Using the data below, restate exactly every line from the one with "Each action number" up to and including the one with "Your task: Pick". No picture belongs in it.
[[ RECORDS FOR PROCESSING open ]]
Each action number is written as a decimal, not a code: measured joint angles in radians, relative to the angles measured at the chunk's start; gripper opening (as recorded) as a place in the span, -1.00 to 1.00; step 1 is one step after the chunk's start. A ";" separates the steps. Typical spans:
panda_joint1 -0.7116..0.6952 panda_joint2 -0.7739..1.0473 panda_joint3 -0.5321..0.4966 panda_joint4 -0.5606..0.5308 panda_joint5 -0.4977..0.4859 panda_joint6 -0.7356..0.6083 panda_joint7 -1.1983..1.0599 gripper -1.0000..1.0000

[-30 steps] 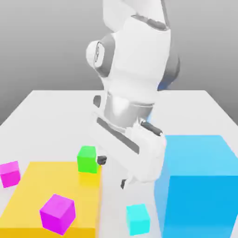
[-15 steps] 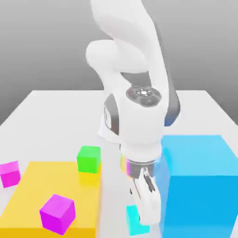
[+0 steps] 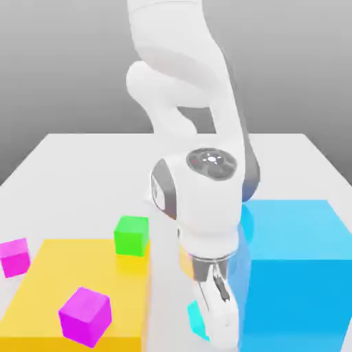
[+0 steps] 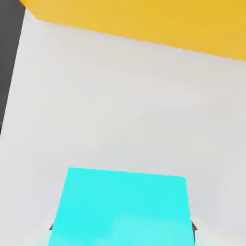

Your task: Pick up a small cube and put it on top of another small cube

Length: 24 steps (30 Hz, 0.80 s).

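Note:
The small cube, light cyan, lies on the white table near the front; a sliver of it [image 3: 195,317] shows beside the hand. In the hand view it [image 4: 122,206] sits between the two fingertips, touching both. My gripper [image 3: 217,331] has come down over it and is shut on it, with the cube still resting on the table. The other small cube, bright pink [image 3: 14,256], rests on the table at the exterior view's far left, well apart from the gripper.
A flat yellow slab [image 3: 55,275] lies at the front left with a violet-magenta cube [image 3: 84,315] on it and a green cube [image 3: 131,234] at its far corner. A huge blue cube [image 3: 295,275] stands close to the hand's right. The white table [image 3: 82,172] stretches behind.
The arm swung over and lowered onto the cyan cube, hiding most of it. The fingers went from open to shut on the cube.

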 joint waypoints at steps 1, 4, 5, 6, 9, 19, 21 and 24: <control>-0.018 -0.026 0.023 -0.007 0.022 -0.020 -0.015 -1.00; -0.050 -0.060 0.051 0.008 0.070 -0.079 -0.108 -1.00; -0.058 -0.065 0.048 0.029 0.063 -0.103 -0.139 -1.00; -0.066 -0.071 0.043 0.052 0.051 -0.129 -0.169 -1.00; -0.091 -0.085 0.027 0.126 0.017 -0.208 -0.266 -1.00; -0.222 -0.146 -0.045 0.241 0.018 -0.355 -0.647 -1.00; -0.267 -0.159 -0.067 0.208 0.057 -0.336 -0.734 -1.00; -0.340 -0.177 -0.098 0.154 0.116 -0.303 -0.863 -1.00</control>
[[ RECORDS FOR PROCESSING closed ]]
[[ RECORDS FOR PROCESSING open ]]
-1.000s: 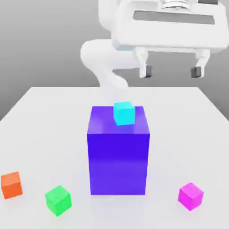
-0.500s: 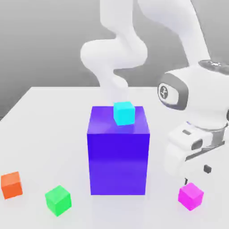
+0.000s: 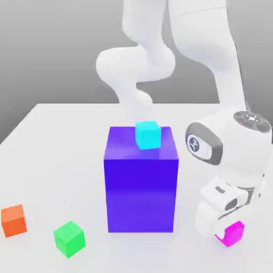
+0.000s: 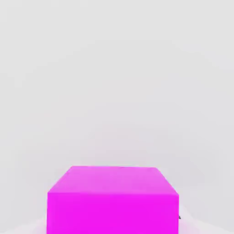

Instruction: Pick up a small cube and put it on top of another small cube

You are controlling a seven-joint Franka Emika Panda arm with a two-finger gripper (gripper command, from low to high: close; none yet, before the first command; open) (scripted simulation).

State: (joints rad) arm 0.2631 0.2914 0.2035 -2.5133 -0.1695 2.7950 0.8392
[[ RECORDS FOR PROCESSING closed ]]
■ OUTPUT FOR THIS TASK
Each action number is written as a decimal, not a code: measured joint angles in radians, relative to the angles measured at the chunk's start; gripper opening (as recorded) as a place in the span, -1.00 to 1.00; step 1 is one step after the chunk's start. A ";" separates the steps. Typical spans:
panda_joint1 -0.7116..0.6952 panda_joint2 -0.7739..1.0473 panda_joint3 -0.5321..0.4966 panda_joint4 -0.5606..0.5308 panda_joint5 -0.4977..0.4859 panda_joint6 -0.7356..0.6083 panda_joint7 -1.1983..1.0599 gripper -1.0000..1.0000

[-30 steps] 
[-15 steps] 
[+0 steps] 
[+0 steps] 

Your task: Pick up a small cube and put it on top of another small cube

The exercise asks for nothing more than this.